Update (Sep. 12, 2015): I'm temporarily taking this post offline -- like for a year or so -- because it inspired me to write a more detailed article that is being published in an academic journal. Even though a blogpost doesn't (or at least shouldn't) count as a prior publication of something, and even though the article and blogpost are only similar in very broad strokes, I'd like to avoid any appearance of impropriety.


Ron said...

Excellent post. You have obviously read a lot more on epistemology than I have. One thing that I don't understand is your refutation of Descartes. The evil genie can't trick you into thinking that you are thinking when your really not because both your thinking and your existence are prerequisites for being tricked. Thus the cognito.

I agree with you that the EAAN can't be treated like global skepticism because it is specifically targeted at the combination of naturalism and evolution. Take one of those away and you've resolved the problem. Also, naturalism is really a metaphysical philosophical theory so it would be more threatened by the EAAN than any other more basic beliefs or really most beliefs about science or how the world works.

Jim S. said...

The problem with this is that my existence is presented as the conclusion of an argument. If the evil genie is tricking me, then I must exist (there must be someone he's tricking). But the whole point of the evil genie is that we can't trust conclusions of arguments, even deductive (a priori) arguments. All "if ... then" arguments are called into question.

One partial solution is to reject treating one's own existence as the conclusion of an argument. Descartes sets the whole thing up so we can only affirm our own existence via argument and that's simply not why we believe that we exist. Rather, we should treat it as something simply given. We don't have to have a reason for believing that we exist. I think that part of Plantinga's epistemology is right on the money. This doesn't entirely avoid the evil genie scenario (although a lot of epistemologists think the genie can't apply to a priori knowledge at all), but it certainly avoids it at one level.

Ron said...

Ah, I think I'm tracking with you.

Btw, I'm reading Dallas Willard now and am enjoying it. I checked out his book, Knowing Christ Today" from a recommendation on your blog. I love how fluidly he writes. Whether the book is truly good or not however will depend upon whether he can deliver on his claim that Christianity is knowledge rather than just faith or commitment. I think that is a tough bar to meet for anyone so I'll see how that goes.

Timothy Mills said...

The best modern psychological research basically confirms the important parts of the EAAN: our reasoning is fallible, our perceptions are subject to physiological, neurological, and psychological errors. In many ways, our brains work just the same way as our evolutionary cousins - other apes, other mammals, etc.

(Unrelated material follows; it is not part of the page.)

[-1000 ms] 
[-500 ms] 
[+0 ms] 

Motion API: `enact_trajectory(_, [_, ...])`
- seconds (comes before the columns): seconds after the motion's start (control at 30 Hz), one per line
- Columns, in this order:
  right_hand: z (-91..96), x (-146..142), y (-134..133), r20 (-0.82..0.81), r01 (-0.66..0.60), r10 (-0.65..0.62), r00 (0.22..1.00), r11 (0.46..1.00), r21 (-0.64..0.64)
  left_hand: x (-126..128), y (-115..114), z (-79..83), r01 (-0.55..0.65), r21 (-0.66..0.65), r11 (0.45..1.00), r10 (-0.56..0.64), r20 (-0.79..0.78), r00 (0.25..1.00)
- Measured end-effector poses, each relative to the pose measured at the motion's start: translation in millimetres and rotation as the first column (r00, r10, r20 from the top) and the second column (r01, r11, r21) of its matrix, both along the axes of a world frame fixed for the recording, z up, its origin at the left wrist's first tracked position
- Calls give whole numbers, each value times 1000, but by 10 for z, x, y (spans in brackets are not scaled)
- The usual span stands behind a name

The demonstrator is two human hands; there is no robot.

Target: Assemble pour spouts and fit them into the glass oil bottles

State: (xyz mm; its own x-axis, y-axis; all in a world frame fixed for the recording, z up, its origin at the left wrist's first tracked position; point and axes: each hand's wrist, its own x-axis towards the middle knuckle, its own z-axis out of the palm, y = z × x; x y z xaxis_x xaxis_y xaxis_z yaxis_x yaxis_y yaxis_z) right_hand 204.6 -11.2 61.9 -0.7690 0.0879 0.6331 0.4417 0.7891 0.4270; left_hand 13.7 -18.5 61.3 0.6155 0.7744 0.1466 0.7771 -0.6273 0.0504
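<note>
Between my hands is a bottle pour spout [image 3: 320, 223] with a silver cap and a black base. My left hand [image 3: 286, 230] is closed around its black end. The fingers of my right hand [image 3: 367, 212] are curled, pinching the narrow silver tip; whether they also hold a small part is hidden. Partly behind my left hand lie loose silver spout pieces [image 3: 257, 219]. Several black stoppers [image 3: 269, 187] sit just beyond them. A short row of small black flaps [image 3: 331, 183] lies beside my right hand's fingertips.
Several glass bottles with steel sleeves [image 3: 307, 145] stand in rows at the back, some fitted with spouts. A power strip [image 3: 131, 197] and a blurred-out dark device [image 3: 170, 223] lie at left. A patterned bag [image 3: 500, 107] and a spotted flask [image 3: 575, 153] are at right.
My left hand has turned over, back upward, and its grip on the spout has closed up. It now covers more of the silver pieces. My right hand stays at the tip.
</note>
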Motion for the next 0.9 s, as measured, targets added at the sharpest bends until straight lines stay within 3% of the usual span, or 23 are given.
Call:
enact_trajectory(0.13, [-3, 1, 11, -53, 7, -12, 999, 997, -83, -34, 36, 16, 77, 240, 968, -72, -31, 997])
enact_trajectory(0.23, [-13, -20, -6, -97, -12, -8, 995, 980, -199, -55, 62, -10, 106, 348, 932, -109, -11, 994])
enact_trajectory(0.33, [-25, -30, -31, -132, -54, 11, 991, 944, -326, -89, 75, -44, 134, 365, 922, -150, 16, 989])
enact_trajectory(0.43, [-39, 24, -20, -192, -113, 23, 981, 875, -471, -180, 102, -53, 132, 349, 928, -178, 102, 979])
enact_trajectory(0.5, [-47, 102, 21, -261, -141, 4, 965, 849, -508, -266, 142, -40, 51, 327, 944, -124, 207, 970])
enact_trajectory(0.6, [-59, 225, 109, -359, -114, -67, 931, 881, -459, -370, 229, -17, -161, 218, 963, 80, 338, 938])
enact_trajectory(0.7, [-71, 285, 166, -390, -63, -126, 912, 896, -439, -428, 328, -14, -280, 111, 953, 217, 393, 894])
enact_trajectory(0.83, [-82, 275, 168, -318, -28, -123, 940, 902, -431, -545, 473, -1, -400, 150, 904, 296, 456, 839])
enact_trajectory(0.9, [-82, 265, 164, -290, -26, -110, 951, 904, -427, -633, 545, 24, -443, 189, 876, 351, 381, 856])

But just because a machine is fallible does not make it useless. A Bayesian approach to reasoning and belief is still valid, even once we acknowledge that all of the bases of our beliefs are imperfect.

Actually, it seems to me that something very like Plantinga's concept of "warranted belief" can be used to rescue naturalism from the problem he thinks he has discovered. If it is the case that evolution would favour organisms whose beliefs are true over those whose beliefs are false, then we are warranted in accepting our beliefs even knowing that they are constrained by our evolutionary history.

Jim S. said...

Well, Timothy, people have always known that our cognitive abilities are fallible and can be impacted by physiological issues. The first person who ever got drunk figured that out. The debate over fallibilism in epistemology is not about whether we are fallible but whether knowledge is fallible. If it is, then it would be possible to know something that is false, which seems to be a contradiction. But if we hold it up to that standard then we can't be certain of anything.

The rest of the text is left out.